**Directions**
In the records below, find the line that contains "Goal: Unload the" and the line that contains "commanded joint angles". Set down exactly those lines and every line between them, and nothing more.

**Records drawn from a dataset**
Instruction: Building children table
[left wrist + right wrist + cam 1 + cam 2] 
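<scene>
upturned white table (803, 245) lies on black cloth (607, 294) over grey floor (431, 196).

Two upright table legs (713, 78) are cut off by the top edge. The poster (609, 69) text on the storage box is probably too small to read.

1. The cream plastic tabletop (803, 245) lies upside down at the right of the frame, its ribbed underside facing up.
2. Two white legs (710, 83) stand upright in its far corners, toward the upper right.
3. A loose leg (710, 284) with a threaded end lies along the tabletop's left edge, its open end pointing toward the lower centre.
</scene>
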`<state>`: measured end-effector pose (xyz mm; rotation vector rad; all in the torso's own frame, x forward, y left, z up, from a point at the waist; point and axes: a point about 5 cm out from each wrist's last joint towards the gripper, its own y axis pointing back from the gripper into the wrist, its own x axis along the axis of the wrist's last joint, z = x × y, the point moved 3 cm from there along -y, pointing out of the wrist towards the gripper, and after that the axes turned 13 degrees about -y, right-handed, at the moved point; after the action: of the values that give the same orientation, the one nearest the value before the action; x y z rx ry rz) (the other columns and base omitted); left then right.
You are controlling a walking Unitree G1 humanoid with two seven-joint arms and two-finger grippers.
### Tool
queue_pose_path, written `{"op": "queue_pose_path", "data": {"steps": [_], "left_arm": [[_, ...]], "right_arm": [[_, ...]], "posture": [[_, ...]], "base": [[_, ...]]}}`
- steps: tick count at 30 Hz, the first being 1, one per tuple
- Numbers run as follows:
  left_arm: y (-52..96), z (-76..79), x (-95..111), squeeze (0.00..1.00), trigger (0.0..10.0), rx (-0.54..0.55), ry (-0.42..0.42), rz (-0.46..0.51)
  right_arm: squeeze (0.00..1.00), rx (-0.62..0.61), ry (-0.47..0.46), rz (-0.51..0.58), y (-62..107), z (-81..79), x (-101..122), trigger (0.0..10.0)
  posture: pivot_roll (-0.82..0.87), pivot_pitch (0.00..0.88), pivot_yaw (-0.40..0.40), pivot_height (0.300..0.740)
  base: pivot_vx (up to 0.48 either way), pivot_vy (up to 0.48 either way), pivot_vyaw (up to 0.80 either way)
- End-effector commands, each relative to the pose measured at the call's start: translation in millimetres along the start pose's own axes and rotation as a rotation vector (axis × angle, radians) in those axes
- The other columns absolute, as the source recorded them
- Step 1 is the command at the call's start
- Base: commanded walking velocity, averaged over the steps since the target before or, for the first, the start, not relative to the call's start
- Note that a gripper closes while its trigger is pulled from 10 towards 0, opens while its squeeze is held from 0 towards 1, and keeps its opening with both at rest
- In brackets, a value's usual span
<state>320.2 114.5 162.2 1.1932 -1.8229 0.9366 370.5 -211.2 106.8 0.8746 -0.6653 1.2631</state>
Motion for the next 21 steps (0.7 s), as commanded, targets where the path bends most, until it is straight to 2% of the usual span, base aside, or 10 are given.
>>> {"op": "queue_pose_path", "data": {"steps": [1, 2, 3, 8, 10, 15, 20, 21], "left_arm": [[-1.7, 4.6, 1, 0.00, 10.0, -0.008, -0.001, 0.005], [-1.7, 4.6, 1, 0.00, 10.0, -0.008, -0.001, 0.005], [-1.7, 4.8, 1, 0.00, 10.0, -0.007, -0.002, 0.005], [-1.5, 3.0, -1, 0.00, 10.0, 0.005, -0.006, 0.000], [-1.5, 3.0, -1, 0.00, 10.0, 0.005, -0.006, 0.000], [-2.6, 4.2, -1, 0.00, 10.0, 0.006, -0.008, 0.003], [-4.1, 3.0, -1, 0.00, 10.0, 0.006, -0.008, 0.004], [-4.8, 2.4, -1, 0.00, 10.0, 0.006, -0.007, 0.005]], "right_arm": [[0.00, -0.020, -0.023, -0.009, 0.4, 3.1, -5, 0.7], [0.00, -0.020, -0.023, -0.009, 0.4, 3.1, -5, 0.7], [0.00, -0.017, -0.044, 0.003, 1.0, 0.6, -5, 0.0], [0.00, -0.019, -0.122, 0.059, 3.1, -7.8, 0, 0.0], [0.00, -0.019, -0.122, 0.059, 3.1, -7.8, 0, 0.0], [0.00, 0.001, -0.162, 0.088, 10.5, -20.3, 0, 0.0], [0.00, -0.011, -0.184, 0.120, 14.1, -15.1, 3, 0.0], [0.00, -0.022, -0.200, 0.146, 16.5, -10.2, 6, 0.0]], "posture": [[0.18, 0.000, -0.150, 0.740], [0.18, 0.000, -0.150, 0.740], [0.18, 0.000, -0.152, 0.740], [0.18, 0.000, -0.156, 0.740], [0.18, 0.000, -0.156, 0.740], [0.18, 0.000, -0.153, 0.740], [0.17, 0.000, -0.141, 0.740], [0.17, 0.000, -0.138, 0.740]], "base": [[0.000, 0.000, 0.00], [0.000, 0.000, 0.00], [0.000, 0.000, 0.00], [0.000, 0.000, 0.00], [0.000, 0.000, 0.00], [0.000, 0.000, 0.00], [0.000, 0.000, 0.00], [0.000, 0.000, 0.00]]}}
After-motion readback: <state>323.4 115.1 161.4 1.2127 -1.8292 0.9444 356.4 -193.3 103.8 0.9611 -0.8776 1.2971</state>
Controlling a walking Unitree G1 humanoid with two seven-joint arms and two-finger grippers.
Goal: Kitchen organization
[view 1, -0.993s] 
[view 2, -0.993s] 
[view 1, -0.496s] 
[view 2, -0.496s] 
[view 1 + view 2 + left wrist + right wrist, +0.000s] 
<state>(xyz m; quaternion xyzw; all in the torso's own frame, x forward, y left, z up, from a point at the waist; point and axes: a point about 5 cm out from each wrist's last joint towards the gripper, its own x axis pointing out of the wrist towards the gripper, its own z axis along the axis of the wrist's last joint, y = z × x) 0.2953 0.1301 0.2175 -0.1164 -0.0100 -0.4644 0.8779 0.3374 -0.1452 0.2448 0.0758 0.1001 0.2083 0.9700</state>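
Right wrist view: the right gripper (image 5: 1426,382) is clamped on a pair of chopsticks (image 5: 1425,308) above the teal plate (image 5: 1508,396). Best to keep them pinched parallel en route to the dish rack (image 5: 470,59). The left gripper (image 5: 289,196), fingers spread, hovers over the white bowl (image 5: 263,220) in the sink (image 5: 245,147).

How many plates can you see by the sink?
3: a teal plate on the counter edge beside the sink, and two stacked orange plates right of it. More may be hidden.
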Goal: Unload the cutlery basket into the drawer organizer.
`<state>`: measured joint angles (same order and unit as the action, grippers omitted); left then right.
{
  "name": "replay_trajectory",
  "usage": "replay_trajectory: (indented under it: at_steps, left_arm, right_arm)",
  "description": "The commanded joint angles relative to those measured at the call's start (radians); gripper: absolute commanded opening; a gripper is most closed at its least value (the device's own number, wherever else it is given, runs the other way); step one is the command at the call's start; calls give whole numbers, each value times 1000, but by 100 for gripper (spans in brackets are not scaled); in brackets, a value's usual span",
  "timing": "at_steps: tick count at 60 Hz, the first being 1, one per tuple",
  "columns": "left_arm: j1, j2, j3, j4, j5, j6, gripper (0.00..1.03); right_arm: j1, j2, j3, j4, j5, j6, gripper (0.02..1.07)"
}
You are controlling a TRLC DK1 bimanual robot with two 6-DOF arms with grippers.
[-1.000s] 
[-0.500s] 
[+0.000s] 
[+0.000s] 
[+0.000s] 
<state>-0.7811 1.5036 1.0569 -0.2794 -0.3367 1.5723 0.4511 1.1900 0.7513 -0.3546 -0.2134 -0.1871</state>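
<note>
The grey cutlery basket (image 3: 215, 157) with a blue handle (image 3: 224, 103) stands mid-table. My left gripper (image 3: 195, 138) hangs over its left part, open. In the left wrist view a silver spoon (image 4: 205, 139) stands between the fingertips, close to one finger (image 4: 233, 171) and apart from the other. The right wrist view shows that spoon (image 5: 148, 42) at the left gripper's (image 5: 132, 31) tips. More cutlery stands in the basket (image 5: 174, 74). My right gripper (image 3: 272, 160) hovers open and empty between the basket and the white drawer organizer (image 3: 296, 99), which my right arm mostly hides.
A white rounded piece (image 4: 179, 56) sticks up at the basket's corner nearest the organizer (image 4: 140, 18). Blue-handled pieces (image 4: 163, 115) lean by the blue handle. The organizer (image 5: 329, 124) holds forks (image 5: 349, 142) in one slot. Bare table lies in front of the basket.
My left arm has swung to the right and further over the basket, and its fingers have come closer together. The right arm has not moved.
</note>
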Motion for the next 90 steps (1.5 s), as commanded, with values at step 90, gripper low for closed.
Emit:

**Response to this task**
Goal: Unload the cutlery basket into the drawer organizer.
`<state>`: measured joint angles (same order and unit as the action, grippers omitted); left then right.
{
  "name": "replay_trajectory",
  "usage": "replay_trajectory: (indented under it: at_steps, left_arm, right_arm)",
  "description": "The commanded joint angles relative to those measured at the call's start (radians); gripper: absolute commanded opening; a gripper is most closed at its least value (the device's own number, wherever else it is given, runs the other way); step one is the command at the call's start; calls give whole numbers, each value times 1000, but by 100 for gripper (spans in brackets are not scaled); in brackets, a value's usual span",

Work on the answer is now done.